13 years 7 months ago

In reply to by libcom.org

Submitted by jef costello on December 10, 2010

An officer detains a demonstrator on the edge of Parliament Square

bloody Guardian.

Police officers surround a protester on the edge of Parliament Square

Samotnaf

13 years 7 months ago

In reply to by libcom.org

Submitted by Samotnaf on December 10, 2010

There's a complete TV and radio blackout here in France about what's been happening in England over the last 4 weeks, including yesterday. Millbank was mentioned once, a month ago when it happened - but silence since. Is it the same in other countries?

Caiman del Barrio

13 years 7 months ago

In reply to by libcom.org

Submitted by Caiman del Barrio on December 10, 2010

WAG member just interviewed on Channel 4 News on The Violence Question.

Stranger Than …

13 years 7 months ago

In reply to by libcom.org

Submitted by Stranger Than … on December 10, 2010

WAG just on Channel 4 news.

Still don't understand why someone doesn't say that violence is a legitimate response to these attacks to our class.

rooieravotr

13 years 7 months ago

In reply to by libcom.org

Submitted by rooieravotr on December 10, 2010

My compliments and thanks to all this enlightening coverage!

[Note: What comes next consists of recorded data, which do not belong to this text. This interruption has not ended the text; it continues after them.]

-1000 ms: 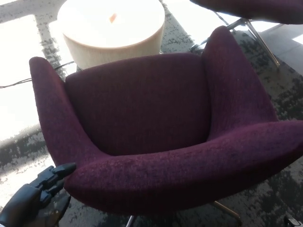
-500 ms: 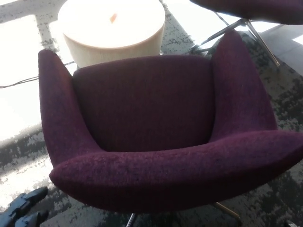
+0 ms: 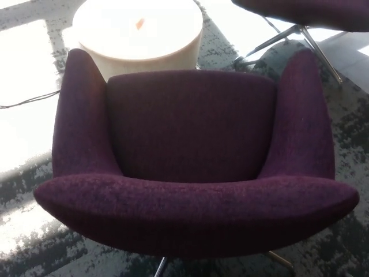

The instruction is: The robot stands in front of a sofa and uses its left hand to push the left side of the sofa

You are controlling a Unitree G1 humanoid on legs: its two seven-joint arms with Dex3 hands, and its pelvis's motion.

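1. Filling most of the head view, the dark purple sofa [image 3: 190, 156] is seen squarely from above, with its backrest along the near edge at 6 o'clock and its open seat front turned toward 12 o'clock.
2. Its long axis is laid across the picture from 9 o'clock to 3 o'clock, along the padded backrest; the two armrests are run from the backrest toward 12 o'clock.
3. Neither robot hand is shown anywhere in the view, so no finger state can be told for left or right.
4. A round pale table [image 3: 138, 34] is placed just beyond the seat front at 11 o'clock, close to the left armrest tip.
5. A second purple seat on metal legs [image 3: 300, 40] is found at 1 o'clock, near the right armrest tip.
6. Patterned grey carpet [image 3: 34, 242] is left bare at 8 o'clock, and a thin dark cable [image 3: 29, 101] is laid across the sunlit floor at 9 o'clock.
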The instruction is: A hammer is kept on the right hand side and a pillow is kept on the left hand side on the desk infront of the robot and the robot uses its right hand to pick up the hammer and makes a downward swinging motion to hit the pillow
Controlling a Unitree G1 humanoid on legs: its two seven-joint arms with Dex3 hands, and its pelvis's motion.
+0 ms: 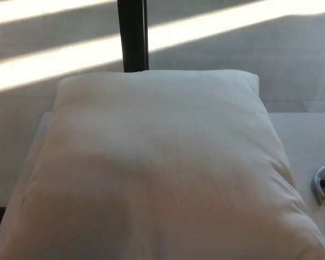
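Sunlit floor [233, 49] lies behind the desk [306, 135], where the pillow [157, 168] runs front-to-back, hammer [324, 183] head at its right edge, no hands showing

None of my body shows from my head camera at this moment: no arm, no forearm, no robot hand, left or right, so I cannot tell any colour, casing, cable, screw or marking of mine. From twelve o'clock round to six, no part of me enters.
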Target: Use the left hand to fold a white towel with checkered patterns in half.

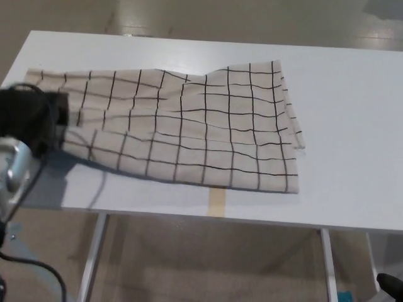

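White cotton towel with black checks [189, 129] lies rumpled on the white bench [352, 113]: light, limp. Left robot hand [28, 119] at its left edge, the natural hold; finger state indiscernible.

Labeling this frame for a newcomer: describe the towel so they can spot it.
On the white table, spread across the left and middle, lies the towel. It is cream-white with a thin black grid, rumpled, its left end at the black left hand. Nothing else on the tabletop is patterned.
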Controlling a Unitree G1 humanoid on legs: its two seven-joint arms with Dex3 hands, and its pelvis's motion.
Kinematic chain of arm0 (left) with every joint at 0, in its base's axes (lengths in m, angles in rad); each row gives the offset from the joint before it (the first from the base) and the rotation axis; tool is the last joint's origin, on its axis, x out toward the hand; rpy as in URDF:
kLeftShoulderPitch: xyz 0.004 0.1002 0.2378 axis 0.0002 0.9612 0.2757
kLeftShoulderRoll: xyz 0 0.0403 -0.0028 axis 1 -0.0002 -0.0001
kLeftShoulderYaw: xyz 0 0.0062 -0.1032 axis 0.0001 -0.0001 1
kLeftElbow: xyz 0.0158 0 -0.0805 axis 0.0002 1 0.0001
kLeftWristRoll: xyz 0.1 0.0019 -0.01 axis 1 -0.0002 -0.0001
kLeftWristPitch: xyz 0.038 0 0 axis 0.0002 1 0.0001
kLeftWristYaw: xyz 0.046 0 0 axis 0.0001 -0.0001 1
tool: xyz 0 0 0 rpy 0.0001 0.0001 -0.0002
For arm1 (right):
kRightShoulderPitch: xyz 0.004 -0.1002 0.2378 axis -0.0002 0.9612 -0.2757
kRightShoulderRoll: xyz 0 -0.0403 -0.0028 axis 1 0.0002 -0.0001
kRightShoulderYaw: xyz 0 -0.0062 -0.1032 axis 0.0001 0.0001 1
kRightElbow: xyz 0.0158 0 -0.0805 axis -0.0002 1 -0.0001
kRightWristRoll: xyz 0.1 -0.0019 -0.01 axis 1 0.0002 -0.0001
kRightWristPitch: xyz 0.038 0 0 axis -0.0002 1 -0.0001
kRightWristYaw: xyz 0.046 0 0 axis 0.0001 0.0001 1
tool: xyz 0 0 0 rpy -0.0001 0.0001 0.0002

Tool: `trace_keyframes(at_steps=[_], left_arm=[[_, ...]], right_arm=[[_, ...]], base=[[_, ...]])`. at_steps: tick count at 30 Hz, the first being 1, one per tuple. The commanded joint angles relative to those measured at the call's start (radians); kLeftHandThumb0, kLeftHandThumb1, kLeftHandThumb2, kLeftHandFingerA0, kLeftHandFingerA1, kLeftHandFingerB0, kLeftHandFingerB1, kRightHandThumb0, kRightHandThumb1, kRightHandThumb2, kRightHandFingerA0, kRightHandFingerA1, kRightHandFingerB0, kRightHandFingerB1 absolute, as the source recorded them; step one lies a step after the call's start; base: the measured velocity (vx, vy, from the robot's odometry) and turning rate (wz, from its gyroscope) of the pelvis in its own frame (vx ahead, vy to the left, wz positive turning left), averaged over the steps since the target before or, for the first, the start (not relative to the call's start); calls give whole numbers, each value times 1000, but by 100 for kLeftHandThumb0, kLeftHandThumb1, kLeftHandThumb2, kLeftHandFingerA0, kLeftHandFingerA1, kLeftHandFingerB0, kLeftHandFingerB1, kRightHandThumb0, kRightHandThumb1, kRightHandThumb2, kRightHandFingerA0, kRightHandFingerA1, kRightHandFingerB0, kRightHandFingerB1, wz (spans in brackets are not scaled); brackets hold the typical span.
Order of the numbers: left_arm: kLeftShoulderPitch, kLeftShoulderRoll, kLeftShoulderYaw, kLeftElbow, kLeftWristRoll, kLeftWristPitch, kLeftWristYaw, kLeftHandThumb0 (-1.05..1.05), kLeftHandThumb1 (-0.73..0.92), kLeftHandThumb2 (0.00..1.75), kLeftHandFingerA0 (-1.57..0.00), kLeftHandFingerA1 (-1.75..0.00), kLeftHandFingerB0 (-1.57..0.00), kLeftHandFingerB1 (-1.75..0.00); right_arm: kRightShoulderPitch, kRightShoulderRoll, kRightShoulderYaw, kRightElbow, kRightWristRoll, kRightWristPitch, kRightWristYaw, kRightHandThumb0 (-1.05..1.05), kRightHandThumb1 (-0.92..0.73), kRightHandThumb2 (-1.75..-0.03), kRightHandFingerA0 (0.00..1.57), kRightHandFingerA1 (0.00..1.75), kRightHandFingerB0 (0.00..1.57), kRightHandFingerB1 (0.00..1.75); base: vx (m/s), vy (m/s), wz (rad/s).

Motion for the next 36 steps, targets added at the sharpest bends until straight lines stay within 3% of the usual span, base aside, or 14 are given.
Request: trace_keyframes(at_steps=[1, 9, 10, 11, 14, 15, 18, 19, 20, 21, 22, 23, 29, 36], left_arm=[[-61, 50, -19, -45, 36, -125, 124, -22, 65, 56, -81, -175, -59, -174], [-185, 74, -160, -127, 181, -225, 264, -23, 63, 56, -83, -175, -60, -175], [-210, 68, -187, -141, 207, -225, 269, -32, 43, 78, -116, -144, -94, -132], [-230, 59, -214, -151, 230, -222, 273, -28, 60, 56, -85, -175, -62, -174], [-272, 35, -279, -172, 272, -238, 271, -29, 57, 57, -87, -175, -68, -168], [-281, 33, -292, -179, 278, -249, 268, -35, 53, 57, -86, -175, -99, -117], [-308, 17, -339, -207, 311, -267, 277, -33, 51, 54, -86, -175, -95, -130], [-323, 0, -356, -223, 320, -283, 270, -31, 37, 76, -121, -143, -99, -126], [-330, -7, -365, -228, 322, -290, 268, -31, 37, 76, -121, -143, -99, -126], [-335, -18, -372, -242, 323, -300, 261, -27, 53, 55, -89, -174, -94, -130], [-340, -28, -377, -260, 321, -318, 251, -24, 54, 56, -90, -174, -104, -97], [-344, -39, -376, -287, 310, -346, 230, -23, 50, 57, -95, -169, -102, -57], [-353, -120, -397, -342, 336, -363, 256, -35, 44, 58, -98, -165, -94, -55], [-347, -218, -408, -396, 339, -361, 177, -31, 48, 56, -95, -170, -103, -61]], right_arm=[[-4, -5, -5, -3, 15, 11, 3, -23, -68, -60, 52, 56, 57, 50], [-12, 9, -4, -1, 31, 7, 11, -25, -67, -61, 53, 59, 56, 51], [-9, 8, -3, 3, 25, -1, 11, -25, -67, -61, 53, 59, 56, 51], [-9, 6, -3, 10, 23, -11, 13, -25, -67, -61, 53, 59, 56, 51], [-9, 2, 1, 18, 6, -33, 9, -24, -67, -61, 53, 59, 56, 51], [-9, 0, 4, 18, -4, -37, 6, -24, -67, -61, 53, 59, 56, 51], [-5, -10, 11, 14, -32, -48, -2, -24, -67, -61, 53, 58, 56, 50], [-7, -14, 13, 16, -43, -50, -8, -25, -68, -60, 53, 57, 57, 50], [-9, -15, 13, 17, -47, -51, -11, -25, -68, -60, 53, 57, 57, 50], [-8, -17, 14, 18, -54, -57, -14, -26, -69, -60, 53, 57, 58, 51], [-9, -18, 18, 19, -66, -62, -22, -26, -55, -93, 48, 66, 53, 65], [-13, -18, 21, 20, -79, -65, -32, -26, -66, -60, 51, 55, 61, 52], [-9, -19, 30, 21, -108, -84, -55, -28, -67, -60, 55, 53, 62, 52], [-14, -5, 35, 7, -109, -69, -73, -29, -69, -60, 58, 53, 62, 51]], base=[[0, 0, 0], [0, 0, 0], [0, 0, 0], [0, 0, 0], [0, 0, 0], [0, 0, 0], [0, 0, 0], [0, 0, 0], [0, 0, 0], [0, 0, 0], [0, 0, 0], [0, 0, 0], [0, 0, 0], [0, 0, 0]])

As to Samotsaf's question on coverage in other copuntries: in the Netherlands the big action days got coverage, yesterday as well. Most of the attention goes to the 'violence' - the protestors' violence, that is; the scandalous police operations barely get mentioned. Today, the attack on Charles' and Camilla's car got quite a lot of attention, in a news item pretending that basically the whole of Britain was deeply, DEEPLY shocked...

By the way: student protests in the Netherlands as well, today for instance: Dutch news article (with a photo series and a video link): http://www.nu.nl/binnenland/2399007/duizenden-studenten-protesteren-in-amsterdam.html. In Nijmegen, anarchist students 'took' the stage to do a speech (otherwise, there was a mayor and auniversity chancellor on the stage...): http://www.indymedia.nl/nl/2010/12/72172.shtml . There is gonna be more: a big rally on 21 january, in The Hague.

Incubus

13 years 7 months ago

In reply to by libcom.org

Submitted by Incubus on December 10, 2010

Good point.

Class War incorrigibles will enjoy this one-

http://www.youtube.com/watch?v=m4PjUoqhouU

Can't help but think that those Herris fences couldn't be better employed against plods feet- lower centre of gravity etc.

Shiny colourful TSG commanders helmets make them terribly vulnerable to individual attention ,no?....

Samotnaf

13 years 7 months ago

In reply to by libcom.org

Submitted by Samotnaf on December 10, 2010

Just spoke to a couple of people who said the attack on Charles' and Camilla's Rolls was menioned on the tv news - but it must have been pretty low on the list , as i watched for 10 minutes on 2 channels, plus at midday, and it never got a mention. Plus 2 friends over the phone had only heard about it through me - so not quite a blackout in France, but very low level coverage.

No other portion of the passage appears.